Msgr. Rigney, who is now living in Florida and according to his lawyer is in poor health, denied the abuse in a sworn deposition in the case last year. He had been subpoenaed to appear in court yesterday but did not show up because he is ailing, said his lawyer, L. Patricia Sampoli.

Rubino said in court yesterday that Bishop Guilfoyle, in a meeting with the family in 1984, warned the Youngs not to go to law-enforcement authorities, saying that to do so would be "harmful" to the church and the family. In court documents, the Youngs have said the bishop, who has since died, assured them that Msgr. Rigney would be removed from his post and sent for counseling.

In his deposition, Msgr. Rigney said that he had offered to step down but that Bishop Guilfoyle had asked him to stay on, transferring him to another parish until his retirement in 1987. He said he did not receive any counseling or mental-health treatment.

Yesterday's hearing was to decide the narrow question of whether the Youngs had waited too long to bring their claim. Under New Jersey law, civil claims in child-sex-abuse cases generally must be filed by the time the victim reaches age 20 - but the law allows exceptions in cases where the victim can show that duress or mental instability delayed the filing of a claim.
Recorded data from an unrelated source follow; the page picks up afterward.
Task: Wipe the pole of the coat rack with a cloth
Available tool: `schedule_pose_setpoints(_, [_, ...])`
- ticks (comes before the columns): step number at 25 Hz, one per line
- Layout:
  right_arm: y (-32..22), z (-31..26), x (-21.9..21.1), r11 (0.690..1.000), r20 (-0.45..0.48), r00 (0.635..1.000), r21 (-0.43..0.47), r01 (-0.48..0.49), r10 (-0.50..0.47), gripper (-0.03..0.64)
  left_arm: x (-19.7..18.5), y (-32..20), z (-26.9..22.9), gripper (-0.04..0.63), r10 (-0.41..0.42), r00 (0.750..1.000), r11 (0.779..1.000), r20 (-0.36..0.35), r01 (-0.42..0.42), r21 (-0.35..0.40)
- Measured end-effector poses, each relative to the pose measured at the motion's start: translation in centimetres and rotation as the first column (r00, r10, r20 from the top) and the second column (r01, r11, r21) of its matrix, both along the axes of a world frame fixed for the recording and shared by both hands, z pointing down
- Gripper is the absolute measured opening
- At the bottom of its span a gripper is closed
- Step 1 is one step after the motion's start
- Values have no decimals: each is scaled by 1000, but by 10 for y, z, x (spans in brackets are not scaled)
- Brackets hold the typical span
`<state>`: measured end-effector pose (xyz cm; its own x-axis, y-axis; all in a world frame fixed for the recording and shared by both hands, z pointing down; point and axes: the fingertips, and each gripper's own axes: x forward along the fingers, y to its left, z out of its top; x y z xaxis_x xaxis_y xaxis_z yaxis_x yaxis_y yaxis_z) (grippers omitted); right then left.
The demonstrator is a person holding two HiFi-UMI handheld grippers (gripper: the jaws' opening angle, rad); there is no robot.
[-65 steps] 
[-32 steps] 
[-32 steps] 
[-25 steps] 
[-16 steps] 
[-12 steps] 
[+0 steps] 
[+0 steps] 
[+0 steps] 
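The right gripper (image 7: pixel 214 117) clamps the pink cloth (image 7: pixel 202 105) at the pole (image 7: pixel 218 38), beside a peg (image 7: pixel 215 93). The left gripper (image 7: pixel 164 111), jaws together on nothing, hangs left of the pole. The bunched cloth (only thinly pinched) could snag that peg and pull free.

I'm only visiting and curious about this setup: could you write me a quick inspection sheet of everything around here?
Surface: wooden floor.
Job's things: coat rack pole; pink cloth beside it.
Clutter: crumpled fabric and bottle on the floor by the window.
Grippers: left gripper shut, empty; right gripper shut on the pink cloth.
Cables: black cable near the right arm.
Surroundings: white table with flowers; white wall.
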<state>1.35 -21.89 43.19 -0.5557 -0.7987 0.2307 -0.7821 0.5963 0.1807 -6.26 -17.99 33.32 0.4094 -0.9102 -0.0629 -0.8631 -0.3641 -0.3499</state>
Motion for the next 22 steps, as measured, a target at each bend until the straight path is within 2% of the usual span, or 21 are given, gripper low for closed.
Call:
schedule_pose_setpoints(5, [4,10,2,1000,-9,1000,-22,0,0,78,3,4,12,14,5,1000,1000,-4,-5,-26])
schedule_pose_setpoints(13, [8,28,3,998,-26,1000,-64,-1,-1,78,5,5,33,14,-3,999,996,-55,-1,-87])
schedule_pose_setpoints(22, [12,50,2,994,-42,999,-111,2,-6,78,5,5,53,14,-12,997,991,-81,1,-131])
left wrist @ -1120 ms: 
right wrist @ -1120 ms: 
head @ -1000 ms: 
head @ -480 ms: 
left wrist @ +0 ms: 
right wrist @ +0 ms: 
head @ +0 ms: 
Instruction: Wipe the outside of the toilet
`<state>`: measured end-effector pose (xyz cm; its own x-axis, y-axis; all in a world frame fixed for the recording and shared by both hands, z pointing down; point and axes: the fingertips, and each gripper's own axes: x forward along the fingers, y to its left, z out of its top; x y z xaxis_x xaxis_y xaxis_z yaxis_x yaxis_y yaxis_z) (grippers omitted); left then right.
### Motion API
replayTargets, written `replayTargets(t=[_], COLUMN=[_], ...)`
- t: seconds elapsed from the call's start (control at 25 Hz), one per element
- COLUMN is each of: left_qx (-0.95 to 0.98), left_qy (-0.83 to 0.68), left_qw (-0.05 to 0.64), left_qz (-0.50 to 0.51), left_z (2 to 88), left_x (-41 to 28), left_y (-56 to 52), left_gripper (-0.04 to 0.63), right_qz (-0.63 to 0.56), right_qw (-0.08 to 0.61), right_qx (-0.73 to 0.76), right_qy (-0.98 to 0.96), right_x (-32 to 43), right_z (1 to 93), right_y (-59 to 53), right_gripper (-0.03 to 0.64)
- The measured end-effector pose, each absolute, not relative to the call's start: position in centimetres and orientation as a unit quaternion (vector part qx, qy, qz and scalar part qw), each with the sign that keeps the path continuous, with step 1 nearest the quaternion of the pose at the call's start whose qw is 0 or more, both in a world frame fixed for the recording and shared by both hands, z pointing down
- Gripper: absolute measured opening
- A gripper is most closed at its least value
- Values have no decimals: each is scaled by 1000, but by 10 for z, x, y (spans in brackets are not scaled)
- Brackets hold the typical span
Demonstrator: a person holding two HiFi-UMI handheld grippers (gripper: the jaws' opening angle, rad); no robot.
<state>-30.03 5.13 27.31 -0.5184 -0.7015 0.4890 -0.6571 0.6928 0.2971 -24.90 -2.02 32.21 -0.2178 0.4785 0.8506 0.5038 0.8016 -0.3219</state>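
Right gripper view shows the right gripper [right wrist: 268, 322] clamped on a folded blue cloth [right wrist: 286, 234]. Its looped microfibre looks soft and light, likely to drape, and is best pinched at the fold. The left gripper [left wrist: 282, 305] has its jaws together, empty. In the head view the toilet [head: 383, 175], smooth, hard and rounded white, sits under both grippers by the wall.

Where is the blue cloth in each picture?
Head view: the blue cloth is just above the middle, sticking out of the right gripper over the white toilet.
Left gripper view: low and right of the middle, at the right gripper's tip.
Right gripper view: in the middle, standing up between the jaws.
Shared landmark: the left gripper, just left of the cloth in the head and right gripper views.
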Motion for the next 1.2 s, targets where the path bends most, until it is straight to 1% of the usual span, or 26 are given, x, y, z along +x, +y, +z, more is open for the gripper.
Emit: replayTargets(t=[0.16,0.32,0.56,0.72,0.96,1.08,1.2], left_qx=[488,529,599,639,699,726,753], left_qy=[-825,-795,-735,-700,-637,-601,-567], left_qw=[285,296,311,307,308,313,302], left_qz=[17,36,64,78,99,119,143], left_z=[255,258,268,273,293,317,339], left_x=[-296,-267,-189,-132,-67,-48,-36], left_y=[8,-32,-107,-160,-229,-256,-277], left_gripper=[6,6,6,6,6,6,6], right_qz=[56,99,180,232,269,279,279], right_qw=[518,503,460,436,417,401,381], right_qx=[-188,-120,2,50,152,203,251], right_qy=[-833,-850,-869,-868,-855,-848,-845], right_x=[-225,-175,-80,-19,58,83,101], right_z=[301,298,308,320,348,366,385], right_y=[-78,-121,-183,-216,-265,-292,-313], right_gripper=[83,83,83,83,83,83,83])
In court yesterday, the Young brothers - Robert, 35, and Philip, 34 - sat silently as Msgr. Pokusa, the diocese chancellor, described how the church had handled the family's accusations nearly two decades earlier.

Rubino suggested that under state law, the church should have reported the allegations to law-enforcement officials. Currently, New Jersey law says anyone who has "reasonable cause to believe that a child has been subjected to child abuse" has to alert state officials.

Msgr. Pokusa recalled taking the initial report of the abuse from Joan Young. He testified that she told him that Msgr. Rigney had abused her sons and, years earlier, their father. She also said that she, too, had been abused, as had the boys' uncle and members of another family, Msgr. Pokusa testified in answer to questions from Rubino. Neither Rubino's questions nor the priest's answers revealed details about the alleged abuse.

Msgr. Pokusa said that he found Joan Young "credible," but that he had not reported the abuse to authorities or suggested to the bishop that he do so.

Brian P. Tierney, a public-relations consultant to the Camden Diocese, talked to reporters during a break in the hearing.

"If it occurred the way the Youngs say it occurred, it's horrendous," Tierney said. ". . . The policy of the Diocese of Camden since the early '90s and even before is, if a minor came forward, to report it to authorities and to encourage them to report it to authorities." He said the church also offers free counseling even in the most "incredible" cases.

The diocese includes about 450,000 Catholics and stretches from the Delaware River to the Jersey Shore. The case is being heard by Atlantic County Superior Court Judge John G. Himmelberger Jr.